* _What you are asked to do_
The data below is to be copied exactly, line by line.

↓

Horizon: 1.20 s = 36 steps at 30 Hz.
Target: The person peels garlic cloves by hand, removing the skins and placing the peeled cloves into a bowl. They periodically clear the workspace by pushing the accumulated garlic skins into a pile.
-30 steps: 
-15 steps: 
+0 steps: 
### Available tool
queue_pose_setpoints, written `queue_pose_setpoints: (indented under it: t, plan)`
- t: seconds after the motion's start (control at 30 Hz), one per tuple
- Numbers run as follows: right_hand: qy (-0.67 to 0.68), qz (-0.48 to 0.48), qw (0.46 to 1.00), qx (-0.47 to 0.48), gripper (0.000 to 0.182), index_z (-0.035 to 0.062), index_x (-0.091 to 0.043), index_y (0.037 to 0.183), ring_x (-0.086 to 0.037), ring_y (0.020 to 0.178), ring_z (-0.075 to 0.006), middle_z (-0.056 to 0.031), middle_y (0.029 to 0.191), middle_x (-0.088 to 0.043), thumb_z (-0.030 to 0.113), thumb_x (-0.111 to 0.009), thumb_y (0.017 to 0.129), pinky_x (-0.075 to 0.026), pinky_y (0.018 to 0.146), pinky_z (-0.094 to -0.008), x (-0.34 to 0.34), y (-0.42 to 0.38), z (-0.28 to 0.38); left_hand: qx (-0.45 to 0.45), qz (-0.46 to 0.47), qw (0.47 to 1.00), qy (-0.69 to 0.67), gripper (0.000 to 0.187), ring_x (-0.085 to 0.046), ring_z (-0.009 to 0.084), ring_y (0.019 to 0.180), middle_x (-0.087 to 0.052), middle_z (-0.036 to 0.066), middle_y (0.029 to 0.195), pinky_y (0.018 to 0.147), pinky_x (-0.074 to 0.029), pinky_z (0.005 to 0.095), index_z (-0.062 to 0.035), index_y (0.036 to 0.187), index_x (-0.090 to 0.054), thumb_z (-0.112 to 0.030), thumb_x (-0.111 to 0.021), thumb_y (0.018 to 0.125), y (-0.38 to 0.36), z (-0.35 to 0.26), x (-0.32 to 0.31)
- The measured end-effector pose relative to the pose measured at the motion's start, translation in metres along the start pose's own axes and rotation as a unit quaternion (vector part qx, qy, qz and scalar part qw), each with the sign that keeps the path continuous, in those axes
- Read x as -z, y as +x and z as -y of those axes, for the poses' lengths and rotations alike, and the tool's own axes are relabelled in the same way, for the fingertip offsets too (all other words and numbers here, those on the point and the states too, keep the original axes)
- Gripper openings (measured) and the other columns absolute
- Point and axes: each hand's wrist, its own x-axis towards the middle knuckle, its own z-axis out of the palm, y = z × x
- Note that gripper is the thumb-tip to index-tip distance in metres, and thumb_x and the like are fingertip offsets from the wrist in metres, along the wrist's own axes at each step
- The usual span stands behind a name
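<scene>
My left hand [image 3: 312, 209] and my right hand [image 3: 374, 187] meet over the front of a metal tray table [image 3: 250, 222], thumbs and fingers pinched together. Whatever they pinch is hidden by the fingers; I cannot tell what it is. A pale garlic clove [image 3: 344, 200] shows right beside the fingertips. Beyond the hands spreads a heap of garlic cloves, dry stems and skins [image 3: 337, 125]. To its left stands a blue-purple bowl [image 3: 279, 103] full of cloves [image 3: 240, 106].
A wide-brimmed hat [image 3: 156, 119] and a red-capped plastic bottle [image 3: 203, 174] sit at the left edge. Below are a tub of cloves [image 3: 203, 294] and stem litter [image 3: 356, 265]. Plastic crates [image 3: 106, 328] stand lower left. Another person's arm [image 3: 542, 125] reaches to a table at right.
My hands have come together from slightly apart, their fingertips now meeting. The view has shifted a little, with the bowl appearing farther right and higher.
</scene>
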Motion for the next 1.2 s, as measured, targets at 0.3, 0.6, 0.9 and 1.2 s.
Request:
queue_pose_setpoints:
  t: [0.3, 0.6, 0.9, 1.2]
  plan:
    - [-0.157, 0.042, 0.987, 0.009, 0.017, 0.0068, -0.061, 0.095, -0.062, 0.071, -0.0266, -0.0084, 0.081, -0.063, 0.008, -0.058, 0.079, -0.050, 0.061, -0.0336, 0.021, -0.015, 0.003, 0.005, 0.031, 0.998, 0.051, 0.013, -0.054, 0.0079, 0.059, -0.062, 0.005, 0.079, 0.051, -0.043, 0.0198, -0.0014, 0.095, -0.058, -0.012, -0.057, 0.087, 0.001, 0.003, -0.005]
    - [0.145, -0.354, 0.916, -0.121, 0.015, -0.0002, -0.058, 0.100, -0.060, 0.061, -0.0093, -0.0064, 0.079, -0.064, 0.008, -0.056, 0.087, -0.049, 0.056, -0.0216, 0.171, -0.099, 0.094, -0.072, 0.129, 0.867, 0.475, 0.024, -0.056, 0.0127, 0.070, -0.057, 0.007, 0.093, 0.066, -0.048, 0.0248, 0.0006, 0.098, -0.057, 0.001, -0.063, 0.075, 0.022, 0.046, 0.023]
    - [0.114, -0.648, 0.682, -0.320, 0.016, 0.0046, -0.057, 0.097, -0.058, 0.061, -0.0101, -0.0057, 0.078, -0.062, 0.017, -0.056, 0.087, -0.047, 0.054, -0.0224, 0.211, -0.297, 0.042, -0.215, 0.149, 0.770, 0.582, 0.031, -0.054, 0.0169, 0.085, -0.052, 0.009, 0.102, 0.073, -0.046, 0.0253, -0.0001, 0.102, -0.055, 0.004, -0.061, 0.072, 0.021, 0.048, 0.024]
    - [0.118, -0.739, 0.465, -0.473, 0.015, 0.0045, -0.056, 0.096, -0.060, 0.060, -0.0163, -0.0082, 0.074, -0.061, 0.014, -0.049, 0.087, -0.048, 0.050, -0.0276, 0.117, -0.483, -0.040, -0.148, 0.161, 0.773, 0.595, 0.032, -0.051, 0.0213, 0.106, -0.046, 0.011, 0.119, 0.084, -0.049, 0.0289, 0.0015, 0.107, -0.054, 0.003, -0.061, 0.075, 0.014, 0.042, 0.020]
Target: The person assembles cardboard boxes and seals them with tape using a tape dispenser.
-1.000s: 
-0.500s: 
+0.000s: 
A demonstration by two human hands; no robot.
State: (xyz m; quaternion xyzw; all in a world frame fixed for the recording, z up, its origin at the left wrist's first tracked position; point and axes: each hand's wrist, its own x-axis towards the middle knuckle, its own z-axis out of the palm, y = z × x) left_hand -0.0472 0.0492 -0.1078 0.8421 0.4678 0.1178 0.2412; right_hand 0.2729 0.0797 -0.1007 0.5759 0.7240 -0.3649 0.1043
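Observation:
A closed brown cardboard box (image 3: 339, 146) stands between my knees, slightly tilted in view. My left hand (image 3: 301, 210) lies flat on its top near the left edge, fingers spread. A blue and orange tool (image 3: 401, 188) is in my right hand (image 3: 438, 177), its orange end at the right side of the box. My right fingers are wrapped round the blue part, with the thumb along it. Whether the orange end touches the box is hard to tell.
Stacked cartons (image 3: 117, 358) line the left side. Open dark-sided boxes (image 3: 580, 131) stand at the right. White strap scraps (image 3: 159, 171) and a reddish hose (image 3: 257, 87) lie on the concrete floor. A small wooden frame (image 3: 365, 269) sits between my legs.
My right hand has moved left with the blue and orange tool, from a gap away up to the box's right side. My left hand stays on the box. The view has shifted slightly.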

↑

* _Solution for this exercise_
Horizon: 1.20 s = 36 steps at 30 Hz.
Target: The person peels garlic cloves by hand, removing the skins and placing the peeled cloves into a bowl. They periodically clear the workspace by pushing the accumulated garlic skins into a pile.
-30 steps: 
-15 steps: 
+0 steps: 
### Available tool
queue_pose_setpoints, written `queue_pose_setpoints: (indented under it: t, plan)`
- t: seconds after the motion's start (control at 30 Hz), one per tuple
- Numbers run as follows: right_hand: qy (-0.67 to 0.68), qz (-0.48 to 0.48), qw (0.46 to 1.00), qx (-0.47 to 0.48), gripper (0.000 to 0.182), index_z (-0.035 to 0.062), index_x (-0.091 to 0.043), index_y (0.037 to 0.183), ring_x (-0.086 to 0.037), ring_y (0.020 to 0.178), ring_z (-0.075 to 0.006), middle_z (-0.056 to 0.031), middle_y (0.029 to 0.191), middle_x (-0.088 to 0.043), thumb_z (-0.030 to 0.113), thumb_x (-0.111 to 0.009), thumb_y (0.017 to 0.129), pinky_x (-0.075 to 0.026), pinky_y (0.018 to 0.146), pinky_z (-0.094 to -0.008), x (-0.34 to 0.34), y (-0.42 to 0.38), z (-0.28 to 0.38); left_hand: qx (-0.45 to 0.45), qz (-0.46 to 0.47), qw (0.47 to 1.00), qy (-0.69 to 0.67), gripper (0.000 to 0.187), ring_x (-0.085 to 0.046), ring_z (-0.009 to 0.084), ring_y (0.019 to 0.180), middle_x (-0.087 to 0.052), middle_z (-0.036 to 0.066), middle_y (0.029 to 0.195), pinky_y (0.018 to 0.147), pinky_x (-0.074 to 0.029), pinky_z (0.005 to 0.095), index_z (-0.062 to 0.035), index_y (0.036 to 0.187), index_x (-0.090 to 0.054), thumb_z (-0.112 to 0.030), thumb_x (-0.111 to 0.021), thumb_y (0.018 to 0.125), y (-0.38 to 0.36), z (-0.35 to 0.26), x (-0.32 to 0.31)
- The measured end-effector pose relative to the pose measured at the motion's start, translation in metres along the start pose's own axes and rotation as a unit quaternion (vector part qx, qy, qz and scalar part qw), each with the sign that keeps the path continuous, in those axes
- Read x as -z, y as +x and z as -y of those axes, for the poses' lengths and rotations alike, and the tool's own axes are relabelled in the same way, for the fingertip offsets too (all other words and numbers here, those on the point and the states too, keep the original axes)
- Gripper openings (measured) and the other columns absolute
- Point and axes: each hand's wrist, its own x-axis towards the middle knuckle, its own z-axis out of the palm, y = z × x
- Note that gripper is the thumb-tip to index-tip distance in metres, and thumb_x and the like are fingertip offsets from the wrist in metres, along the wrist's own axes at each step
- The usual span stands behind a name
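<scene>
My left hand [image 3: 312, 209] and my right hand [image 3: 374, 187] meet over the front of a metal tray table [image 3: 250, 222], thumbs and fingers pinched together. Whatever they pinch is hidden by the fingers; I cannot tell what it is. A pale garlic clove [image 3: 344, 200] shows right beside the fingertips. Beyond the hands spreads a heap of garlic cloves, dry stems and skins [image 3: 337, 125]. To its left stands a blue-purple bowl [image 3: 279, 103] full of cloves [image 3: 240, 106].
A wide-brimmed hat [image 3: 156, 119] and a red-capped plastic bottle [image 3: 203, 174] sit at the left edge. Below are a tub of cloves [image 3: 203, 294] and stem litter [image 3: 356, 265]. Plastic crates [image 3: 106, 328] stand lower left. Another person's arm [image 3: 542, 125] reaches to a table at right.
My hands have come together from slightly apart, their fingertips now meeting. The view has shifted a little, with the bowl appearing farther right and higher.
</scene>
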Motion for the next 1.2 s, as measured, targets at 0.3, 0.6, 0.9 and 1.2 s.
Request:
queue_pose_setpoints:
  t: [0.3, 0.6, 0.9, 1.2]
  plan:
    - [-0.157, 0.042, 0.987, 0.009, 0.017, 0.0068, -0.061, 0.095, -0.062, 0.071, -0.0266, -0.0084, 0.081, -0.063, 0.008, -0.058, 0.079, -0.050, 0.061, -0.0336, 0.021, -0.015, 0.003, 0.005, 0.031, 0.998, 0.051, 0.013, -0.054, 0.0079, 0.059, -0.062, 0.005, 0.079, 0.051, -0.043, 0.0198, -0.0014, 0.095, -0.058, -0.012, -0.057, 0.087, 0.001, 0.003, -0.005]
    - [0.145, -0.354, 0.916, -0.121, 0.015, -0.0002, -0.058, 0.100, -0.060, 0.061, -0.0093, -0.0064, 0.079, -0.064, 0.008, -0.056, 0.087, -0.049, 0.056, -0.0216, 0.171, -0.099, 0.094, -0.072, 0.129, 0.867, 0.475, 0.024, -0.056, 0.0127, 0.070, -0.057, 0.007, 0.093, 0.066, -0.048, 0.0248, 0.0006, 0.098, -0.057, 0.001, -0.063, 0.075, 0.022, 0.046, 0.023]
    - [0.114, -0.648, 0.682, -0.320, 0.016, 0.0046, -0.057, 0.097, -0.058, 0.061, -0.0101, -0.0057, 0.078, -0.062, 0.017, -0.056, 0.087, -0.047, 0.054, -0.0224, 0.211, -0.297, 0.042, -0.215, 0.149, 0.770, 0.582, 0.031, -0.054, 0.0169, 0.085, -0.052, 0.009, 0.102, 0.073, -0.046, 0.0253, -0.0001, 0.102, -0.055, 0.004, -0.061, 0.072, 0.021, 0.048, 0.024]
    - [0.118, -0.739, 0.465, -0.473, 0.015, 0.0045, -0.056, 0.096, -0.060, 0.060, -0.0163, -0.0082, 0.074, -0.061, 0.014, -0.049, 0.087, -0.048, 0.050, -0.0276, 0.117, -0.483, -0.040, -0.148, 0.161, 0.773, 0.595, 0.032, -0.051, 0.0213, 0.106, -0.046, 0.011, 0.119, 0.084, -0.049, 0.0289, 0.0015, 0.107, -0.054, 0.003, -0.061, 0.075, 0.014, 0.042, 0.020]
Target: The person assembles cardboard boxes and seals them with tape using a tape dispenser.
-1.000s: 
-0.500s: 
+0.000s: 
A demonstration by two human hands; no robot.
State: (xyz m; quaternion xyzw; all in a world frame fixed for the recording, z up, its origin at the left wrist's first tracked position; point and axes: each hand's wrist, its own x-axis towards the middle knuckle, its own z-axis out of the palm, y = z × x) left_hand -0.0472 0.0492 -0.1078 0.8421 0.4678 0.1178 0.2412; right_hand 0.2729 0.0797 -0.1007 0.5759 0.7240 -0.3649 0.1043
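Observation:
A closed brown cardboard box (image 3: 339, 146) stands between my knees, slightly tilted in view. My left hand (image 3: 301, 210) lies flat on its top near the left edge, fingers spread. A blue and orange tool (image 3: 401, 188) is in my right hand (image 3: 438, 177), its orange end at the right side of the box. My right fingers are wrapped round the blue part, with the thumb along it. Whether the orange end touches the box is hard to tell.
Stacked cartons (image 3: 117, 358) line the left side. Open dark-sided boxes (image 3: 580, 131) stand at the right. White strap scraps (image 3: 159, 171) and a reddish hose (image 3: 257, 87) lie on the concrete floor. A small wooden frame (image 3: 365, 269) sits between my legs.
My right hand has moved left with the blue and orange tool, from a gap away up to the box's right side. My left hand stays on the box. The view has shifted slightly.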

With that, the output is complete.